INSTRUCTIONS TO FOLLOW ▸ Only the lines in the entries below from the line with "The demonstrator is" to the line with "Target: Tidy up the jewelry", both included, belong in the answer, transcribed exactly and without pictures.

*** Opening AVAILABLE RECORDS ***

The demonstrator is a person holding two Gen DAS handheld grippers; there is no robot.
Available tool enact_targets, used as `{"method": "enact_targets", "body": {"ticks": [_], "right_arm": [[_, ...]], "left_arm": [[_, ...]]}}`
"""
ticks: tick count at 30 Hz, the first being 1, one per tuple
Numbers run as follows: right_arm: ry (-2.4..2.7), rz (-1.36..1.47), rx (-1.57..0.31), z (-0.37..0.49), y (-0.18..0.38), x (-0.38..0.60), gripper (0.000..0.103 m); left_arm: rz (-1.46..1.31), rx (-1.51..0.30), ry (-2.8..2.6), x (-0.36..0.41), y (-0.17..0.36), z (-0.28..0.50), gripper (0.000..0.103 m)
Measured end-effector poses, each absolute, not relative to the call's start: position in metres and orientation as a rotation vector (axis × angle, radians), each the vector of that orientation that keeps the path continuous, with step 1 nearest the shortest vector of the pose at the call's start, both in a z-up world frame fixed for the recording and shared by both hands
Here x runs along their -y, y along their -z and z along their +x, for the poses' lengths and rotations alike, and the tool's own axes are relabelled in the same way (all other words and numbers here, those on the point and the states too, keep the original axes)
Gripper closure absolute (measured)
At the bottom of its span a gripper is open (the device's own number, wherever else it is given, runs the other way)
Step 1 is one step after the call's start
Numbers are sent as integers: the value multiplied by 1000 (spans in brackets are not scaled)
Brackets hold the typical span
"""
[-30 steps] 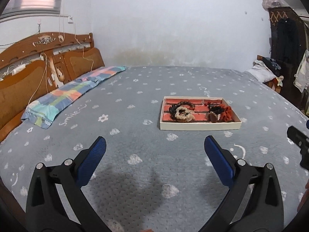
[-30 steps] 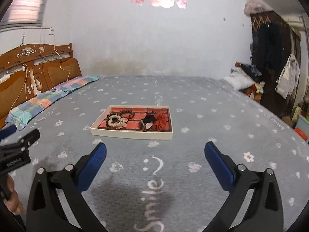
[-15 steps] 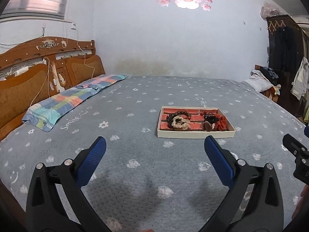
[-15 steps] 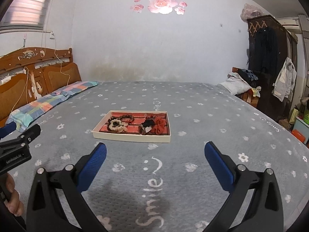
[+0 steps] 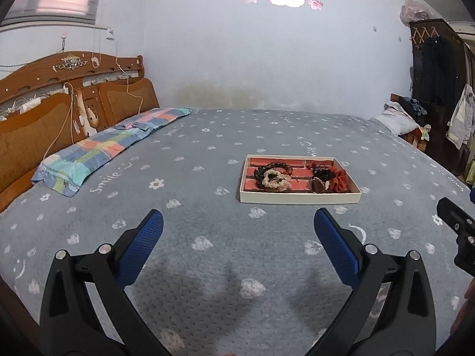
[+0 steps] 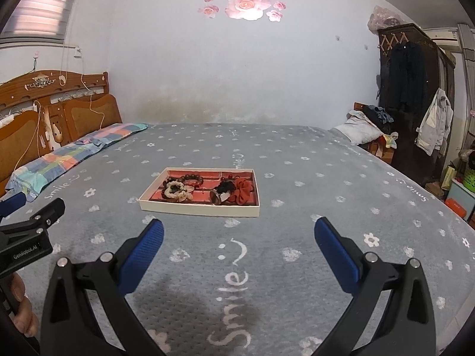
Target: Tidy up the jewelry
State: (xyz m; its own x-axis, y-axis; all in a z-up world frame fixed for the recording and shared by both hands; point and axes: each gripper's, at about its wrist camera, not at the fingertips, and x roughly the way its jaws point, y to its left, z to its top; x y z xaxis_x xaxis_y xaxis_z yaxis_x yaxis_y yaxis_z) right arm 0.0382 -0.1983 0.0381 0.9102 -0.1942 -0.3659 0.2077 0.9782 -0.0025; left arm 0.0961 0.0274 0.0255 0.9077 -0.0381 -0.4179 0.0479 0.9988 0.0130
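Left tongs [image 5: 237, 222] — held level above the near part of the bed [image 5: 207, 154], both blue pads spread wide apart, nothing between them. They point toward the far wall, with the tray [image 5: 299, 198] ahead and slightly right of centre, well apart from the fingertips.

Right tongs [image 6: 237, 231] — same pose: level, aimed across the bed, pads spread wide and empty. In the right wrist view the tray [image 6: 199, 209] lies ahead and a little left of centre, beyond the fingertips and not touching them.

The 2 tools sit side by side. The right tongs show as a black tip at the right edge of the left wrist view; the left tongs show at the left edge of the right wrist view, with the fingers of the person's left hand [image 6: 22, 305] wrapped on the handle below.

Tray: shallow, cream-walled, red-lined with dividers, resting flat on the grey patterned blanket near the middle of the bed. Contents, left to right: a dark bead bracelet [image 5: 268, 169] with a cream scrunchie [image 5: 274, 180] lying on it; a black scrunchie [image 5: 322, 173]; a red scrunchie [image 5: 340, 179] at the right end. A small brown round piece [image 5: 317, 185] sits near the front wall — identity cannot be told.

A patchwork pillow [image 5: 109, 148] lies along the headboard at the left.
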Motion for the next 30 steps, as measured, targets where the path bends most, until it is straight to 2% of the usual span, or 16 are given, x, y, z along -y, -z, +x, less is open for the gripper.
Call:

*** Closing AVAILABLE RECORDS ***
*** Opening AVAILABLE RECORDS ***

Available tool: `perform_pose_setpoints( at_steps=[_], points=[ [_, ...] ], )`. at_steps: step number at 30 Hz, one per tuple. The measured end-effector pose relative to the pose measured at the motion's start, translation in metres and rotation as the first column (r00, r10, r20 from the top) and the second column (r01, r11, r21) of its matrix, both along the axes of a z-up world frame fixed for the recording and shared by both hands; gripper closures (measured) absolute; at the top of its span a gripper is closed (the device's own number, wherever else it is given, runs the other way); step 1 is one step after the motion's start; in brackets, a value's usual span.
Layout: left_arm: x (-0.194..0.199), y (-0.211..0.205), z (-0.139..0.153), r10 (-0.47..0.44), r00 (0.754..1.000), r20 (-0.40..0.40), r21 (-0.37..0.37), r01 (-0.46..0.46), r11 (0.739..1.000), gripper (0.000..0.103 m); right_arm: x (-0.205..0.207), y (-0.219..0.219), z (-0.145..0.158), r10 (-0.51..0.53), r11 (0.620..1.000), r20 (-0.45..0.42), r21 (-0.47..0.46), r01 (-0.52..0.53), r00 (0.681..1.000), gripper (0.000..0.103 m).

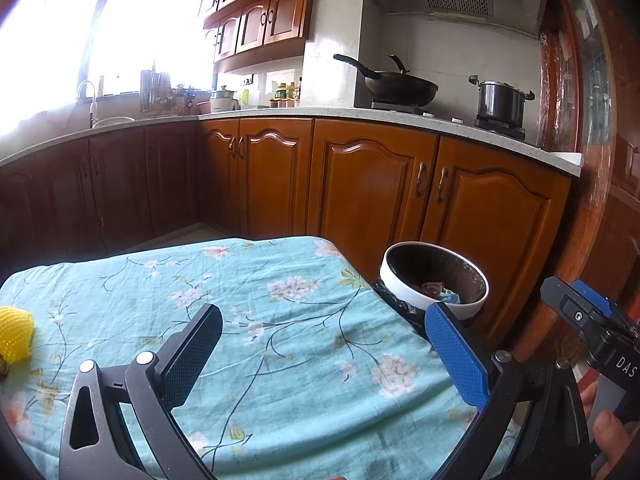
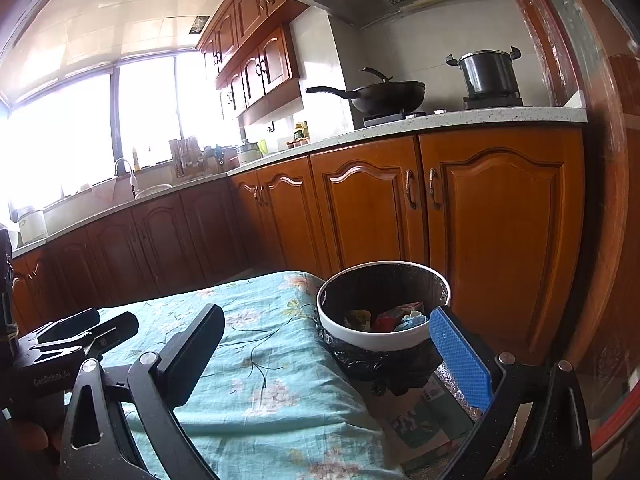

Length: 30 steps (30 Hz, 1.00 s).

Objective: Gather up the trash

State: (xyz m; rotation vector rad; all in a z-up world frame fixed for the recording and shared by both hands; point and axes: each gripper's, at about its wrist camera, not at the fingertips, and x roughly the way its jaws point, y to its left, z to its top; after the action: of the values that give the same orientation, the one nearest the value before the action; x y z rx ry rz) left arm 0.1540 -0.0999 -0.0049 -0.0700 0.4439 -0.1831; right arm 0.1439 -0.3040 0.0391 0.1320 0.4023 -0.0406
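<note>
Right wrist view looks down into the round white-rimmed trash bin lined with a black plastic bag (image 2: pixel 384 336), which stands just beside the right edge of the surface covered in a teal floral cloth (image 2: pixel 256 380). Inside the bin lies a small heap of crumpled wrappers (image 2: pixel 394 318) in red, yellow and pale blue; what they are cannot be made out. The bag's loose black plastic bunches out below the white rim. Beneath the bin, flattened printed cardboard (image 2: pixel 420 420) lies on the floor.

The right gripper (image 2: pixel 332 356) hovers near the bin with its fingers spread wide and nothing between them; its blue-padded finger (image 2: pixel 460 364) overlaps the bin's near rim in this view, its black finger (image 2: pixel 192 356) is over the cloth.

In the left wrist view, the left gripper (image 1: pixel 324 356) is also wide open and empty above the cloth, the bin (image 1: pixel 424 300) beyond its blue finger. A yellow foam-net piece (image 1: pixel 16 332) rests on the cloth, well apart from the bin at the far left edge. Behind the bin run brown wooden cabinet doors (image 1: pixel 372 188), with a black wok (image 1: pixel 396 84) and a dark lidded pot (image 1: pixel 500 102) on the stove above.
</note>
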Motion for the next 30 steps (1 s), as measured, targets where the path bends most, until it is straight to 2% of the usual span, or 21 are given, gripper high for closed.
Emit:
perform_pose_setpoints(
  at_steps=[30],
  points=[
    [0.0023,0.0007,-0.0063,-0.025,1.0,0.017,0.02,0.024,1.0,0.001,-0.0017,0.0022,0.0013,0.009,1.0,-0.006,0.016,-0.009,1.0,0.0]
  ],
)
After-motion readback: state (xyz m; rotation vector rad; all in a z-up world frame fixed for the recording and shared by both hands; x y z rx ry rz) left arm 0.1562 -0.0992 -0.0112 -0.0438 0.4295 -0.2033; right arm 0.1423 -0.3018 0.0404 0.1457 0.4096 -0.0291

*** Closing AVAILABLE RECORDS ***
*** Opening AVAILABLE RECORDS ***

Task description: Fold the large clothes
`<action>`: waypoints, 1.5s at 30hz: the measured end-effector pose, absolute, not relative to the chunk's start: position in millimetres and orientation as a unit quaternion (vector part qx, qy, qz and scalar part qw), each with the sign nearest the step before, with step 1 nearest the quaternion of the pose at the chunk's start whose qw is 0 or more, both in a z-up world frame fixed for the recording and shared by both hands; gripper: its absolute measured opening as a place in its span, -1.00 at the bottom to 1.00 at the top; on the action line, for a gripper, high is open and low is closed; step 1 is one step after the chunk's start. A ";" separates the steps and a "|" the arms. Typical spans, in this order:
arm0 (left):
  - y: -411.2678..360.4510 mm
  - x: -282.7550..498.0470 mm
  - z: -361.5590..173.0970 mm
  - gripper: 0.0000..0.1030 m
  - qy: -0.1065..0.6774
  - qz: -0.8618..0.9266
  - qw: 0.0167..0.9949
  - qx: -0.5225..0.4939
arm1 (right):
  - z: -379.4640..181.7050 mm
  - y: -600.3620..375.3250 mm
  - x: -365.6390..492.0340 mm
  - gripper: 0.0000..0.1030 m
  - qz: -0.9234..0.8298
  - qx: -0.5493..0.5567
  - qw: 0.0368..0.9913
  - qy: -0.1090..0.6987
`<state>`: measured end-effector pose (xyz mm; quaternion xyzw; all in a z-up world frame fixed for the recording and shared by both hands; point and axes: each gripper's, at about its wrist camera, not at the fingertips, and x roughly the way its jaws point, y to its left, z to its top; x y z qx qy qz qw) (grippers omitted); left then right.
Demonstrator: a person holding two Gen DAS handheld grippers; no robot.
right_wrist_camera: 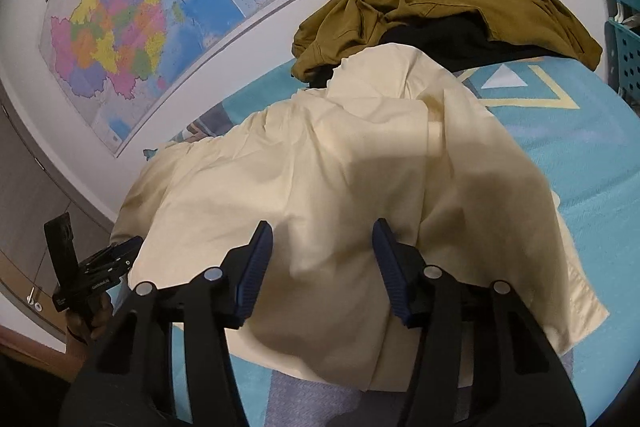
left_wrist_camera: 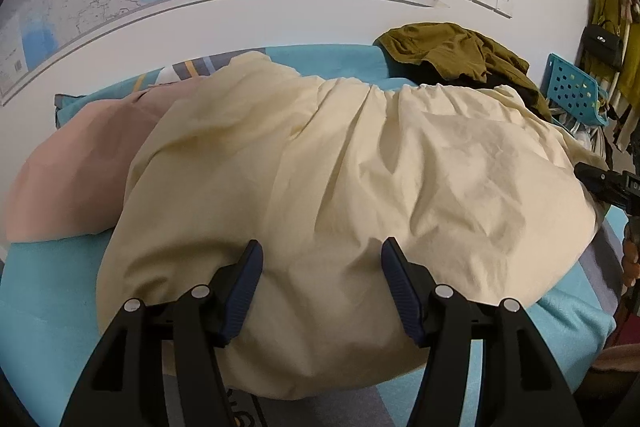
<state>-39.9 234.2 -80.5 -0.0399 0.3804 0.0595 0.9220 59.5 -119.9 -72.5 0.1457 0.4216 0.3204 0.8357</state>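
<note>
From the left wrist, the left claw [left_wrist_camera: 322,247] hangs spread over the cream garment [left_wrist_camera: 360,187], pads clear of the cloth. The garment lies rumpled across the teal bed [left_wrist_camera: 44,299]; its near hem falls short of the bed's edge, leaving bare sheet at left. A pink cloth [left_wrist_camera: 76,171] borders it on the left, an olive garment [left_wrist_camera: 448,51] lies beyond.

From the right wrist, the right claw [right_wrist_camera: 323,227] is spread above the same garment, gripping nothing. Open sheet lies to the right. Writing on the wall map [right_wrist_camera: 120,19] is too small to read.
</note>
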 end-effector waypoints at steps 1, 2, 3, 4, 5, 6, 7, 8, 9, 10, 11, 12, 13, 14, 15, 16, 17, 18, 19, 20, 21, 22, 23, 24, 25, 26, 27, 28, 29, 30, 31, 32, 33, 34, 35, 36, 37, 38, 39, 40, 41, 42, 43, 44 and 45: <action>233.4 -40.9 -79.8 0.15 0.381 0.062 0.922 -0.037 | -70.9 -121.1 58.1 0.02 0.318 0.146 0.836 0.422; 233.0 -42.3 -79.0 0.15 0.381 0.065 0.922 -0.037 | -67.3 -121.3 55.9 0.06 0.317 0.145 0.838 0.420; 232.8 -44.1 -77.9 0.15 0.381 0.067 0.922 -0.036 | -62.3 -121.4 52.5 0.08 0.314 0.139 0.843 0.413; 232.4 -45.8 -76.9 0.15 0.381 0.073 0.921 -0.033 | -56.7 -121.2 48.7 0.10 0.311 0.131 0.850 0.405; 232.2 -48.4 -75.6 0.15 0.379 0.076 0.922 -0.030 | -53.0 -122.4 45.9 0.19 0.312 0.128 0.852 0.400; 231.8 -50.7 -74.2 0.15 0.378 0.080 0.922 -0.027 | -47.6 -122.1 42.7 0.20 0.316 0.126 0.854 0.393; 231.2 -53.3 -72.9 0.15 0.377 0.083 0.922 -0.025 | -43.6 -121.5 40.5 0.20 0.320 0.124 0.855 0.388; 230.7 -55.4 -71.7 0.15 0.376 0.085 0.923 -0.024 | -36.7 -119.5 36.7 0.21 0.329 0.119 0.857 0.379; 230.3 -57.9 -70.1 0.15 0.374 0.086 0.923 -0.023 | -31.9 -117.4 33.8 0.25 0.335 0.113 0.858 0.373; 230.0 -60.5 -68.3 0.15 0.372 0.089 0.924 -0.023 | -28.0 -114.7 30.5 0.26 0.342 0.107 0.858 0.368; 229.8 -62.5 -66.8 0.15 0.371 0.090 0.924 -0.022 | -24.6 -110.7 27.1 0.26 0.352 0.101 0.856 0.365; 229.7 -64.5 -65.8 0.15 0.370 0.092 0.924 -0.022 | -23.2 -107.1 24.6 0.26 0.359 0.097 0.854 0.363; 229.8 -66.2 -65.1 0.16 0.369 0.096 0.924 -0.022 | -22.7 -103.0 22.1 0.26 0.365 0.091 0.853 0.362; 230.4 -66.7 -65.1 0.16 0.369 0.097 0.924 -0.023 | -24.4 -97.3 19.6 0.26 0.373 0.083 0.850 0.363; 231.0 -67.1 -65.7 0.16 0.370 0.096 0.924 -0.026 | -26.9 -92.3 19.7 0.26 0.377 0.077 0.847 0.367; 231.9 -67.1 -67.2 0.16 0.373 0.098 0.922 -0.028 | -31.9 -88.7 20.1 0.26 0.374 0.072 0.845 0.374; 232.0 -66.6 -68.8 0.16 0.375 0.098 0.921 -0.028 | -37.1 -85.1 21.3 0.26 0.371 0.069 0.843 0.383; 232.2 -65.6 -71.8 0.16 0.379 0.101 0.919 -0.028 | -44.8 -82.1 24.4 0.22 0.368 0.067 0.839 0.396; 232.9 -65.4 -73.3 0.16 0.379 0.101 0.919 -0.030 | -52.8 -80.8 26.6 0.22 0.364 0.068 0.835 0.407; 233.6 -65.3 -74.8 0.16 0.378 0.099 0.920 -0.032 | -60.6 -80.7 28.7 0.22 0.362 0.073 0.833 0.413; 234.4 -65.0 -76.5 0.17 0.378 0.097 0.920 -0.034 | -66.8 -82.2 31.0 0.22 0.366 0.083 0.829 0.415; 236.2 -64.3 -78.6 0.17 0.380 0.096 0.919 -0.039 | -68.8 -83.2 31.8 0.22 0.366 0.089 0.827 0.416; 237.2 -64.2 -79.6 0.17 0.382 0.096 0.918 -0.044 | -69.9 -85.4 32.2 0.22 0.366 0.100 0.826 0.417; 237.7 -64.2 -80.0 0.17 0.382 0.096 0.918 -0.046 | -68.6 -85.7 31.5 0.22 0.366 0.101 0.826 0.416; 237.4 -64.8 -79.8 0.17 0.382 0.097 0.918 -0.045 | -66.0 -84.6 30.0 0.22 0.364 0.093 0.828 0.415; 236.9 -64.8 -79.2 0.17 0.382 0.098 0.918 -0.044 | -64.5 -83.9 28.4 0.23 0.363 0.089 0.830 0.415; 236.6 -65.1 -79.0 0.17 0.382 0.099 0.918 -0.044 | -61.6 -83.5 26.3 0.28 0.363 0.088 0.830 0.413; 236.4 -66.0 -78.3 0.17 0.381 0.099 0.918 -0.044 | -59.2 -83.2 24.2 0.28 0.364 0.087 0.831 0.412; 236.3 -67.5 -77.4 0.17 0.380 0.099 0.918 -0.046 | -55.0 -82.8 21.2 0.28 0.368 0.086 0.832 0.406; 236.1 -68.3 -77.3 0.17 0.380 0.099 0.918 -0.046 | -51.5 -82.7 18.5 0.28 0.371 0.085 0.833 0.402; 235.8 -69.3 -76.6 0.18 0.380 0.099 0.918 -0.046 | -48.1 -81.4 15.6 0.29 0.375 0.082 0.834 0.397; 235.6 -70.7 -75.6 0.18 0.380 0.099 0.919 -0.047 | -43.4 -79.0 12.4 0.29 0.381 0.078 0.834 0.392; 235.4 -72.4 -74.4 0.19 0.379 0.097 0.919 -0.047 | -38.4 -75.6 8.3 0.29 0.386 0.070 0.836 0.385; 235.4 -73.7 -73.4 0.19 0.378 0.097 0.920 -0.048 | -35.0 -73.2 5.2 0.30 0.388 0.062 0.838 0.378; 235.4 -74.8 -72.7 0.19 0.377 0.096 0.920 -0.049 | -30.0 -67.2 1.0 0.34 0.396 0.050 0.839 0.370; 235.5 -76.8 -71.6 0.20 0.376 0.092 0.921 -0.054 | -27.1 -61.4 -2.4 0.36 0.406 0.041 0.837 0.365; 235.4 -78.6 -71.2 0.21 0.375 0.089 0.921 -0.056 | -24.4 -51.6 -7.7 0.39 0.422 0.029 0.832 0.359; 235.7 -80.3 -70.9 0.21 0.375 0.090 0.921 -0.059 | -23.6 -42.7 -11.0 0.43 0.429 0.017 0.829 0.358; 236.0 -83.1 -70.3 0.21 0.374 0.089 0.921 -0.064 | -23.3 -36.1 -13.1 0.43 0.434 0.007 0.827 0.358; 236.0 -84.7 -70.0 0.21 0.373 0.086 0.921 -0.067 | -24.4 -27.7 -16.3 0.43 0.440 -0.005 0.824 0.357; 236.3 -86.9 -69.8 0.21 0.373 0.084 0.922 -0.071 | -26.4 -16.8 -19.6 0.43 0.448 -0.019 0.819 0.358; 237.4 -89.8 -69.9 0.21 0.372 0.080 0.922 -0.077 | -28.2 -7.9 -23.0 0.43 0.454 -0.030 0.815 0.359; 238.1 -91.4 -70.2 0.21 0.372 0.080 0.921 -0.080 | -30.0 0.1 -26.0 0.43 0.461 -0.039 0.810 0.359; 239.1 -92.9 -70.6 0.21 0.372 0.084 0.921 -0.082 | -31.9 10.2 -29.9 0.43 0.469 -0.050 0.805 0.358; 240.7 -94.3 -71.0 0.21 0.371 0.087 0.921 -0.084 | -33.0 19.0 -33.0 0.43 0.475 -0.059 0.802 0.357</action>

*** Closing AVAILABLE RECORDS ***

SOLUTION TO THIS EXERCISE ▸
The demonstrator is a person holding two Gen DAS handheld grippers; there is no robot.
Available tool enact_targets, used as `{"method": "enact_targets", "body": {"ticks": [_], "right_arm": [[_, ...]], "left_arm": [[_, ...]]}}`
"""
ticks: tick count at 30 Hz, the first being 1, one per tuple
Numbers run as follows: right_arm: ry (-2.4..2.7), rz (-1.36..1.47), rx (-1.57..0.31), z (-0.37..0.49), y (-0.18..0.38), x (-0.38..0.60), gripper (0.000..0.103 m); left_arm: rz (-1.46..1.31), rx (-1.51..0.30), ry (-2.8..2.6), x (-0.36..0.41), y (-0.17..0.36), z (-0.28..0.50), gripper (0.000..0.103 m)
Measured end-effector poses, each absolute, not relative to the call's start: position in metres and orientation as a rotation vector (axis × angle, radians), each the vector of that orientation that keeps the path continuous, with step 1 nearest the shortest vector of the pose at the call's start, both in a z-up world frame fixed for the recording and shared by both hands
Here x runs along their -y, y along their -z and z along their +x, for the poses' lengths and rotations alike, and the tool's own axes are relabelled in the same way (all other words and numbers here, those on the point and the states too, keep the original axes)
Gripper closure absolute (measured)
At the bottom of its span a gripper is open (the device's own number, wherever else it is given, runs the other way)
Step 1 is one step after the call's start
Numbers are sent as integers: the value multiplied by 1000 (spans in brackets are not scaled)
Brackets hold the typical span
"""
[-30 steps] 
[-30 steps] 
[-15 steps] 
[-15 steps] 
[+0 steps] 
[+0 steps] 
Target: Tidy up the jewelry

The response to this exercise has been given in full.